Faiss is a library for efficient similarity search and clustering of dense vectors. It contains algorithms that search in sets of vectors of any size, up to ones that possibly do not fit in RAM. It also contains supporting code for evaluation and parameter tuning. Faiss is written in C++ with complete wrappers for Python/numpy. Some of the most useful algorithms are implemented on the GPU. It is developed primarily at Meta’s Fundamental AI Research group.

Phil 3.30.2023

Well that was quick – ChatPDF

IUI 2023

  • Demo today! So of course I had to change some code at the last second.
  • Had a nice chat yesterday with the author of this: Benefits of Diverse News Recommendations for Democracy: A User Study
    • News recommender systems provide a technological architecture that helps shaping public discourse. Following a normative approach to news recommender system design, we test utility and external effects of a diversity-aware news recommender algorithm. In an experimental study using a custom-built news app, we show that diversity-optimized recommendations (1) perform similar to methods optimizing for user preferences regarding user utility, (2) that diverse news recommendations are related to a higher tolerance for opposing views, especially for politically conservative users, and (3) that diverse news recommender systems may nudge users towards preferring news with differing or even opposing views. We conclude that diverse news recommendations can have a depolarizing capacity for democratic societies.
    • Some nice cites on Google Scholar, too
  • Also interesting: Towards the Web of Embeddings: Integrating multiple knowledge graph embedding spaces with FedCoder
    • The Semantic Web is distributed yet interoperable: Distributed since resources are created and published by a variety of producers, tailored to their specific needs and knowledge; Interoperable as entities are linked across resources, allowing to use resources from different providers in concord. Complementary to the explicit usage of Semantic Web resources, embedding methods made them applicable to machine learning tasks. Subsequently, embedding models for numerous tasks and structures have been developed, and embedding spaces for various resources have been published. The ecosystem of embedding spaces is distributed but not interoperable: Entity embeddings are not readily comparable across different spaces. To parallel the Web of Data with a Web of Embeddings, we must thus integrate available embedding spaces into a uniform space.
    • Current integration approaches are limited to two spaces and presume that both of them were embedded with the same method — both assumptions are unlikely to hold in the context of a Web of Embeddings.
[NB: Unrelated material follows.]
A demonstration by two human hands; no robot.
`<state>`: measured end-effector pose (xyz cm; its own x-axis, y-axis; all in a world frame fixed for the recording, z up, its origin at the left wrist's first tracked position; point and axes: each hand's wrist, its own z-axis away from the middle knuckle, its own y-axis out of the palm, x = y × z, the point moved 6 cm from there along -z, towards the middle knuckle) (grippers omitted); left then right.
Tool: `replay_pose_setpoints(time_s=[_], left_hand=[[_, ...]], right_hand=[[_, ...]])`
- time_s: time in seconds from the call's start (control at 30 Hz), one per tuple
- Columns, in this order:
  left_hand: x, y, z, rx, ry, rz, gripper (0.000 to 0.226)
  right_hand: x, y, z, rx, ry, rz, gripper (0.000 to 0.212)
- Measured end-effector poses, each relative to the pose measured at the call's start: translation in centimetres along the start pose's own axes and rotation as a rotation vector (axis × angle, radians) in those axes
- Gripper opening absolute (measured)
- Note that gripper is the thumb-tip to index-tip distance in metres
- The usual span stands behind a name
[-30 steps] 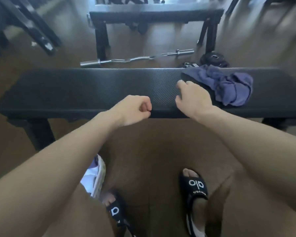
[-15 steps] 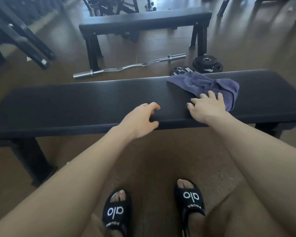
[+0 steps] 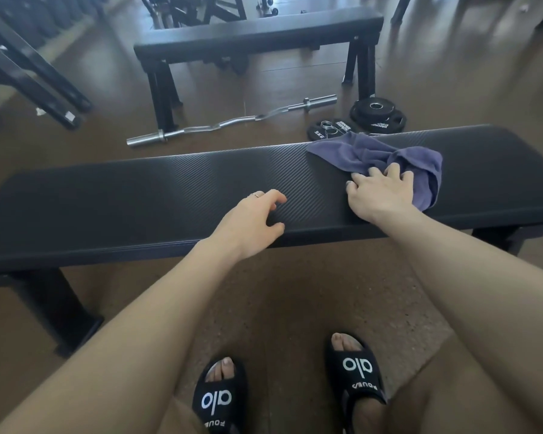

In this paper, we present FedCoder— an approach that integrates multiple embedding spaces via a latent space. We assert that linked entities have a similar representation in the latent space so that entities become comparable across embedding spaces. FedCoder employs an autoencoder to learn this latent space from linked as well as non-linked entities.
    • Our experiments show that FedCoder substantially outperforms state-of-the-art approaches when faced with different embedding models, that it scales better than previous methods in the number of embedding spaces, and that it improves with more graphs being integrated whilst performing comparably with current approaches that assumed joint learning of the embeddings and were, usually, limited to two sources. Our results demonstrate that FedCoder is well adapted to integrate the distributed, diverse, and large ecosystem of embeddings spaces into an interoperable Web of Embeddings.

Phil 3.29.2023

At IUI 2023. Rode my bike to the venue and got very rained on. And the forcast looks less than stellar to get some good riding in:

How to create a private ChatGPT with your own data

  • It has some good stuff in it, including overlapping context windows, which I need to do. Also, it may make sense to break the query into vectors if it is multi-sentence. Keep the original, and then look at the relationship between the vectors. For example, “provide details” should probably be stripped as an outlier.